*** Begin section ***
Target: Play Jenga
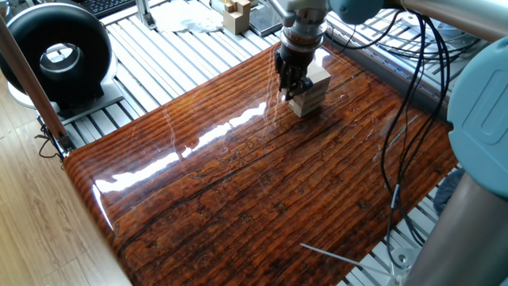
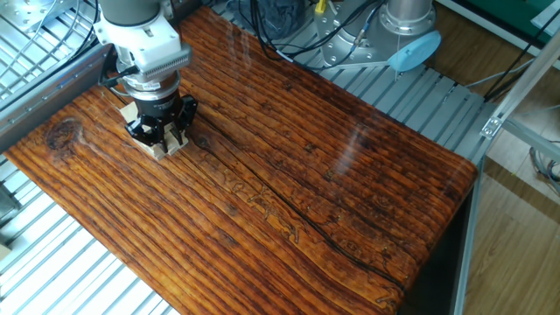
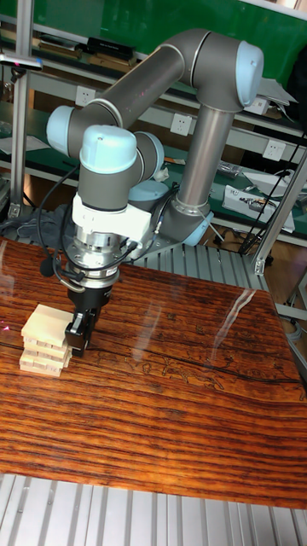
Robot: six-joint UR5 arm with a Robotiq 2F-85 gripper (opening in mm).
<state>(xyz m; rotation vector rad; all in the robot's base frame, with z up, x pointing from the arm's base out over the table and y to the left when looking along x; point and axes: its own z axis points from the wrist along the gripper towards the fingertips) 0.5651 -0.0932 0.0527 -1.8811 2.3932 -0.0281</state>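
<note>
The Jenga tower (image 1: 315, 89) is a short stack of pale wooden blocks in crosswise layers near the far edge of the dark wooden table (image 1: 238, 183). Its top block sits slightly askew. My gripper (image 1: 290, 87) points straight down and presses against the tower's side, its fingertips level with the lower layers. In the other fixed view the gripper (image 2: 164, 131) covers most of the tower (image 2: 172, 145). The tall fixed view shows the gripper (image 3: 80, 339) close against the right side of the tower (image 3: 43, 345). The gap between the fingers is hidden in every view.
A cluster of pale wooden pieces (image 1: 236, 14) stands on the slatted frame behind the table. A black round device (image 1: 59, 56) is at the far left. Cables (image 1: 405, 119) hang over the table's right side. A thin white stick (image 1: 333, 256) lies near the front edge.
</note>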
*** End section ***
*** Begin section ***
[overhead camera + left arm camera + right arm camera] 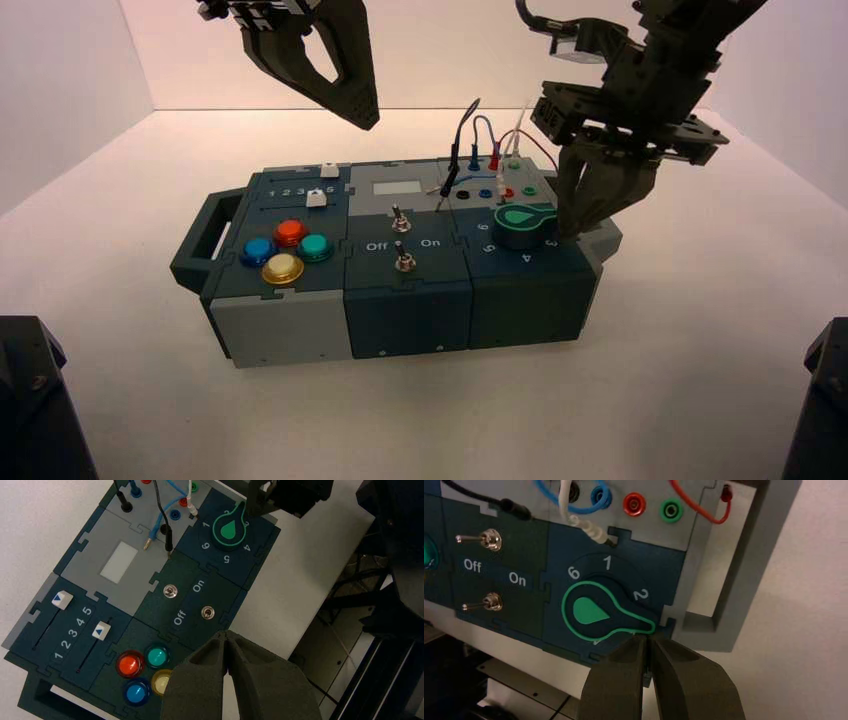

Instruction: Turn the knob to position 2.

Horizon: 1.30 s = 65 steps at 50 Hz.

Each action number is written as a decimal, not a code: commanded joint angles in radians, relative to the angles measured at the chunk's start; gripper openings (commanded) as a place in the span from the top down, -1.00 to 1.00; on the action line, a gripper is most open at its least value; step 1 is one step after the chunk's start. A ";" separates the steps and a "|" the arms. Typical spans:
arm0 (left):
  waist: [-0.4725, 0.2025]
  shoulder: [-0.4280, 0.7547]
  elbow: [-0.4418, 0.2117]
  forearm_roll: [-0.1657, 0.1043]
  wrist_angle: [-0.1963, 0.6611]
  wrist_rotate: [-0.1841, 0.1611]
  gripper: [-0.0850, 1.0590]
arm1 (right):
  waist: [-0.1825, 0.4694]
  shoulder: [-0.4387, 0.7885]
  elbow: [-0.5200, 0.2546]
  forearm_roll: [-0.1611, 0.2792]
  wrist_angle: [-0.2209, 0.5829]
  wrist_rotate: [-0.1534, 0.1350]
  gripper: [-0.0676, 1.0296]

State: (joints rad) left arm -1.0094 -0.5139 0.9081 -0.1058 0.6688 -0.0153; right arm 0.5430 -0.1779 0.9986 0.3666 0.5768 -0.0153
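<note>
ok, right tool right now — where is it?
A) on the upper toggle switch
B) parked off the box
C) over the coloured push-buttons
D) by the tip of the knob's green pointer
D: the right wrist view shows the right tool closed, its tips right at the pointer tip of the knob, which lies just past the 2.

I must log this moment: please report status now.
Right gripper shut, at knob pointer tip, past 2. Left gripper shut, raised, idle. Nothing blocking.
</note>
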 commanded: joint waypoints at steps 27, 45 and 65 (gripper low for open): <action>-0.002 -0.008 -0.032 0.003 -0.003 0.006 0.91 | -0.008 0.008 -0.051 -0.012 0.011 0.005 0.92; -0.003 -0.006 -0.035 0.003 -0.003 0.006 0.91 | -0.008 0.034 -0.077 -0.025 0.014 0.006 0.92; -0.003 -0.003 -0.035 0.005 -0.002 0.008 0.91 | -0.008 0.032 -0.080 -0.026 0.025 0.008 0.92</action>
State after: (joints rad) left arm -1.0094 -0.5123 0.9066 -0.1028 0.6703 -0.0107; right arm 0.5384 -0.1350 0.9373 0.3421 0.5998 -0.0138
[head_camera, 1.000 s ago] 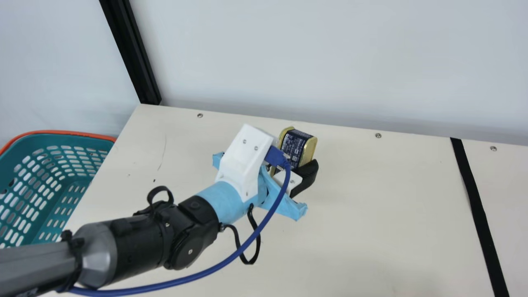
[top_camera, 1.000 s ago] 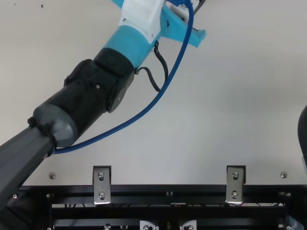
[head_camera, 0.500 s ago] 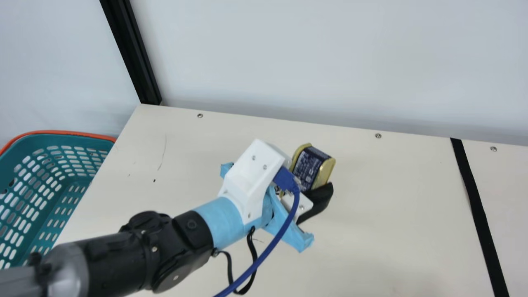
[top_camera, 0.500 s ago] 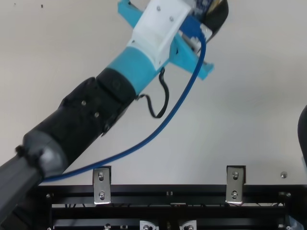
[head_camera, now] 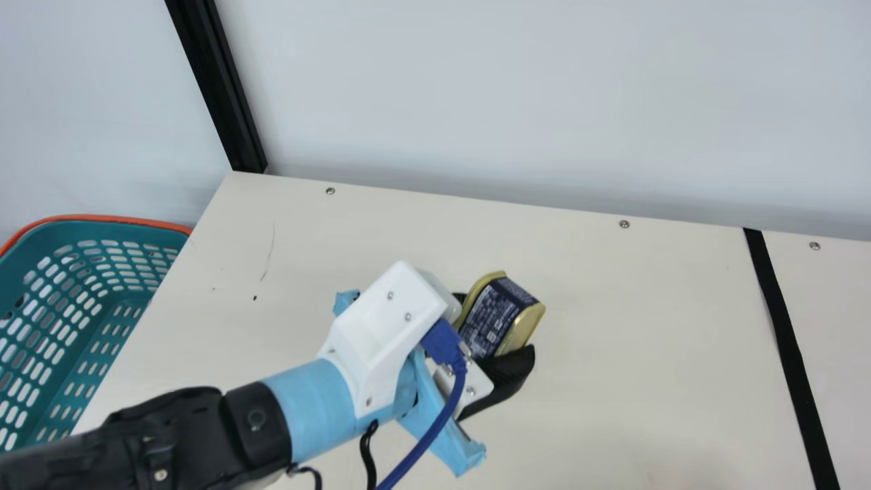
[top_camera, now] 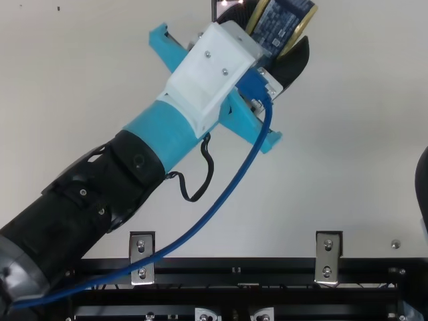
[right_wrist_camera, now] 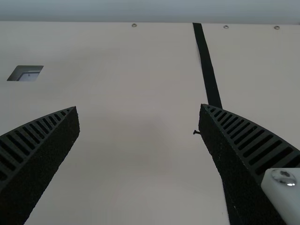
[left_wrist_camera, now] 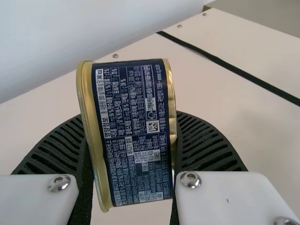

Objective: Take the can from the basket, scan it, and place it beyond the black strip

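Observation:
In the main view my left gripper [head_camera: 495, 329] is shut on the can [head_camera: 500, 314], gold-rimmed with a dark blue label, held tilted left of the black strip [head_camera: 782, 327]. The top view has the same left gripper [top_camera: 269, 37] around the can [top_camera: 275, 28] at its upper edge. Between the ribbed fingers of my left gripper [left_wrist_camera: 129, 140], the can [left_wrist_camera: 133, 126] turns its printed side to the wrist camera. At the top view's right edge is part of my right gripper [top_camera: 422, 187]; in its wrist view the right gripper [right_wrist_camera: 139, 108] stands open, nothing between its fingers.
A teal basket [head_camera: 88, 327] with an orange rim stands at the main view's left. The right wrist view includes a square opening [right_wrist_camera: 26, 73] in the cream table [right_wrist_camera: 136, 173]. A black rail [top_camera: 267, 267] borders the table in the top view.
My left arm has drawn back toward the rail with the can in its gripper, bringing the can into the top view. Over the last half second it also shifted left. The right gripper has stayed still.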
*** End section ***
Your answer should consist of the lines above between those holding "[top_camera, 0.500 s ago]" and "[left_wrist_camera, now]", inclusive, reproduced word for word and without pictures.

[top_camera, 0.500 s ago] 
[head_camera, now] 
[top_camera, now] 
[right_wrist_camera, now] 
[left_wrist_camera, now] 

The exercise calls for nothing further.